KINGSTON, Ont. -- The election platform put forward by Tim Hudak and his Progressive Conservatives is dangerous, Liberal Premier Kathleen Wynne said Tuesday, as she insisted she would never support a government in which he is premier.

Using some of her toughest language to date, Wynne warned of mass layoffs and other dire consequences that would result if Hudak were to win Thursday's too-close-to-call election.

"What he is proposing is dangerous for the people of this province, it's dangerous for children, it's dangerous for the people who are needing health care," Wynne said.

"It is wrong-headed on so many levels and it's fundamentally flawed."

Wynne made her comments at a college as early childhood education students looked on.

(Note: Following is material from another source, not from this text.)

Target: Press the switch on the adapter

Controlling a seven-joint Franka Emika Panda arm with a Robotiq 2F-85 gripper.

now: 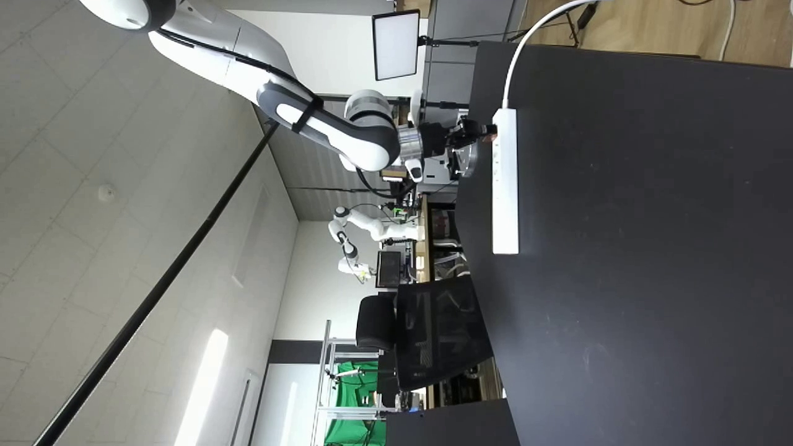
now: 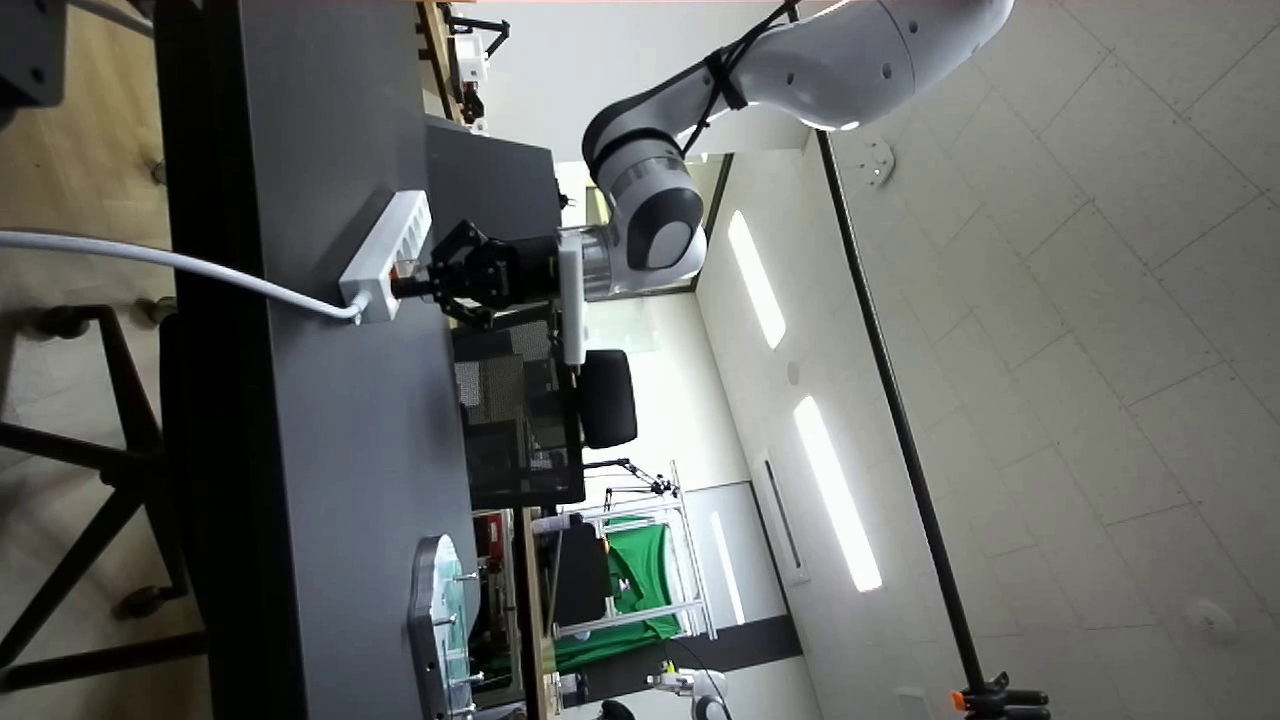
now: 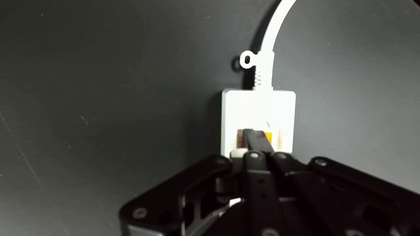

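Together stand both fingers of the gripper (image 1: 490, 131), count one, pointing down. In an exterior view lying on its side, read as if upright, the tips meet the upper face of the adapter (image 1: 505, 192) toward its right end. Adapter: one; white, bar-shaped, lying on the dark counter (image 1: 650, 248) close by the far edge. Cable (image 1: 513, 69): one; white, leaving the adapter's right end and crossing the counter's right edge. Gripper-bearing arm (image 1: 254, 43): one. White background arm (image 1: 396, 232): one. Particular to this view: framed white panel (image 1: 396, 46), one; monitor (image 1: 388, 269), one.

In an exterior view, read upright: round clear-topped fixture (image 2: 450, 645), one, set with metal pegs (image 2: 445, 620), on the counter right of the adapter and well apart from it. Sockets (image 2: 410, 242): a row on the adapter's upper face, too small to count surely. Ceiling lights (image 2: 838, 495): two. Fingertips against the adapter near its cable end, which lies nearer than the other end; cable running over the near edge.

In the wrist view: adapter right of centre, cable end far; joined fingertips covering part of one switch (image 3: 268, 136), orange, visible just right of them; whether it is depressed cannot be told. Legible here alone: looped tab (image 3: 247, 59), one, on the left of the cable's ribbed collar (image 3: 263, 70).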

She warned that Hudak's pledge to cut 100,000 jobs from the public sector shows he doesn't understand the complexities of the education system and would hurt those heading into the workforce.

"He'll be busy firing people that are just a little older than you and those jobs would not be there," Wynne warned.

"It would slam the door on jobs for young people."

Hudak has accused Wynne of spending the final days of the election in a campaign of fear and anger.

The Liberal leader denied fear-mongering, saying she was simply stating the facts. Nothing good can possibly come of his plan, she said, which is why she could never support it.

"What he is proposing would be so detrimental and have such a negative impact on so many people's lives in this province, that it is not something that I would countenance," she said.

Wynne appealed again to New Democrat supporters to carefully consider the consequences of splitting the progressive vote -- something that would likely put Hudak in the premier's office.

The race is so close that the Liberals need the NDP vote, she said.

"They cannot assume that Tim Hudak's plan is so crazy and so wrong-headed that it's impossible for him to get elected," she said. "It's possible for him to get elected."

Wynne again raised the spectre of the last Tory government in the 1990s under Mike Harris, a period of unprecedented turmoil in the education system and among labour.

Hudak would only go back to those days, she said, undoing the progress made under the Liberals over the past 11 years.

"We saw all of this during the Harris years. What Tim Hudak is proposing goes beyond what Mike Harris did," she said.

"We're right now at a very fragile moment."